In his notes for the booklet accompanying the Naxos recording, Slatkin claimed, “Only recently has the original version been made available to musicians.” I am not quite sure what constituted availability in Slatkin’s sense of the word. Those eight measures are in my Hawkes Pocket Scores copy, which is basically a lithograph of the original 1947 printing. I bought it in Philadelphia before I had graduated high school. (I know this because I wrote in my name and address, and the address was written before the ZIP Code system was introduced.) At the time I had the Everest recording of Copland himself conducting the London Symphony Orchestra in a performance of this symphony, and it did not take me long to realize that something was missing!
It is hard to argue with Keller’s claim that eight measures out of a 155-page score do not make for “an earth-shattering issue.” Nevertheless, when those eight measures surfaced on Slatkin’s recording, they hit me with a real jolt. In that brief segment Copland managed to summarize his thematic lexicon with multi-voice polyphony at its finest, crafted with enough discipline to bring a smile to the face of his strictest teacher, Nadia Boulanger (assuming she had a chance to read the score, if not listen to the music itself). Perhaps Bernstein felt that the shift in rhetoric at that point was too abrupt and would interrupt the “heroic” flow of the rest of the coda; but, for my own part as some readers may know, I greeted the release of Slatkin’s Naxos recording with great enthusiasm.
As a result, I was a bit disappointed last night to find that MTT chose to side with Bernstein rather than Copland in this matter. Sadly this was one of several disappointments. The more crucial issue had to do with concern for that landscape of climaxes based on the premise that there should be one peak rising above all the others. MTT approached Copland’s first use of fortissimo (on page 4 of that Boosey & Hawkes score) as if it were the top of Mount Everest. This set the tone for the unfolding of all four of the symphony’s movements, pulling out all the same stops each time Copland was building up his dynamic level. As a result, whether or not that cut was taken, it was difficult not to approach the final measures of the symphony with little more than a sense of fatigue. What, in his own recording, Copland had recorded as a journey was reduced to a merciless trek.

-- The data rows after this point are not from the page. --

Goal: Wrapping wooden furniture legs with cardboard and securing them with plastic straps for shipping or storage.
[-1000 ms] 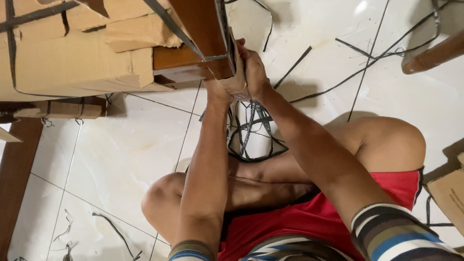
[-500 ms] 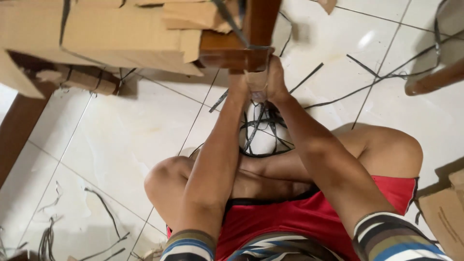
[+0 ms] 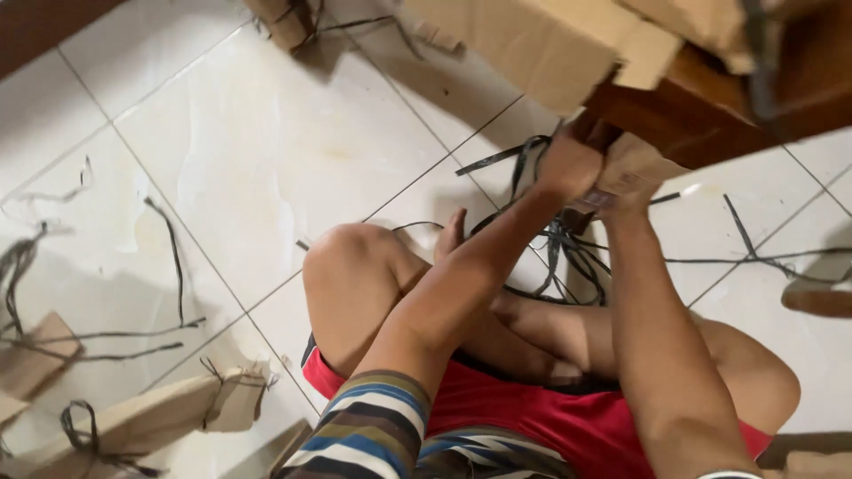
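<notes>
I sit cross-legged on a white tiled floor. Both arms reach up to a dark wooden furniture leg (image 3: 701, 115) partly wrapped in brown cardboard (image 3: 550, 44). My left hand (image 3: 568, 164) is closed against the lower end of the wood and a cardboard flap (image 3: 637, 164). My right hand (image 3: 621, 202) is mostly hidden under that flap, gripping the wrapping from below. A tangle of black plastic strapping (image 3: 559, 248) lies on the floor under my hands.
Loose black straps (image 3: 169, 257) trail over the tiles at left. Cardboard scraps (image 3: 151, 412) tied with strap lie at bottom left, another bundle (image 3: 284, 18) at top. A brown wooden piece (image 3: 821, 297) shows at the right edge.
The view has swung right and down, so the wrapped wood now sits at top right. Both hands stay on the leg's end and its cardboard.
</notes>
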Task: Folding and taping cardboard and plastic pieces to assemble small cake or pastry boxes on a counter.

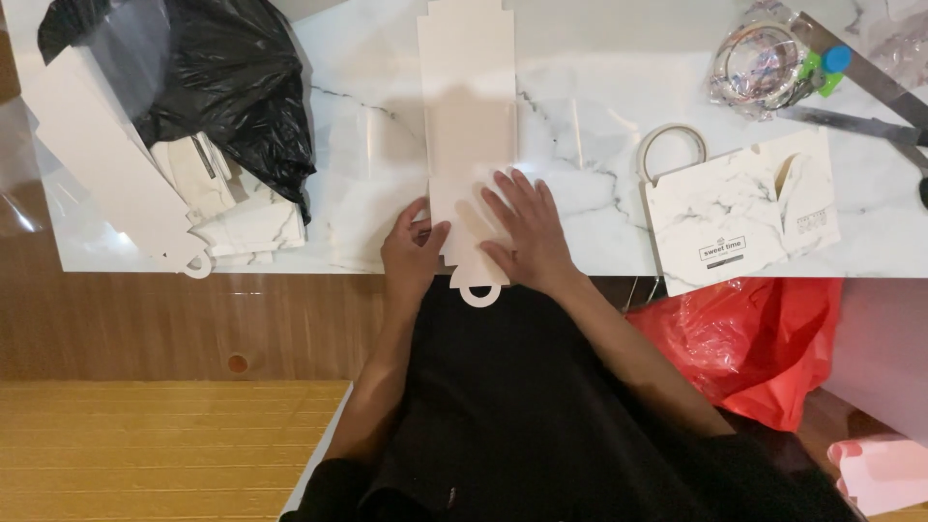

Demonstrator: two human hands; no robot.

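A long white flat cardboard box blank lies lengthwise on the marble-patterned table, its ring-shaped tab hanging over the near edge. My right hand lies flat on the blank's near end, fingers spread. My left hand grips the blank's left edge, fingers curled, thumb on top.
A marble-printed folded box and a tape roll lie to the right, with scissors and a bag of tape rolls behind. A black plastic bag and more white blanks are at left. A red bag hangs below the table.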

Fortunately, things fared somewhat better before the intermission with the performance of Sergei Prokofiev’s Opus 26 (third) piano concerto in C major. This music is also given to extreme levels in its dynamics, not to mention a solo part that insistently places the piano as a member of the percussion family. Fortunately, soloist Behzod Abduraimov, making his SFS debut, was not shy in displaying his percussive prowess; but he also knew how to show just as much respect to Prokofiev’s quieter and more lyrical passages. Just as fortunate was that MTT similarly appreciated the dynamic contours on the orchestral side of the concerto, making for a thoroughly engaging partnership between soloist and ensemble.
The program began last night with the world premiere of Charles Wuorinen’s “Sudden Changes,” written on a commission by both MTT and SFS. This was a large-ensemble piece lasting only about fifteen minutes. From the very beginning, one could appreciate the title: No sooner would a motif be established in one part of the orchestra than some other instrumental resource would interrupt it with “something completely different.” This made for a wild ride challenging the limits of perception. Just as mind tried to form one auditory category, that category would be blown away by another one.
Composer Charles Wuorinen (photograph by Nina Roberts, courtesy of the San Francisco Symphony)
Imaginative as this concept may have been, it went on too long. It did not take much time for the attentive listener to “get” the “rules” of Wuorinen’s “game.” However, once those rules were grasped, there was little to offer other than more of the same, leaving the impression that the score could have had twice the impact at half the duration.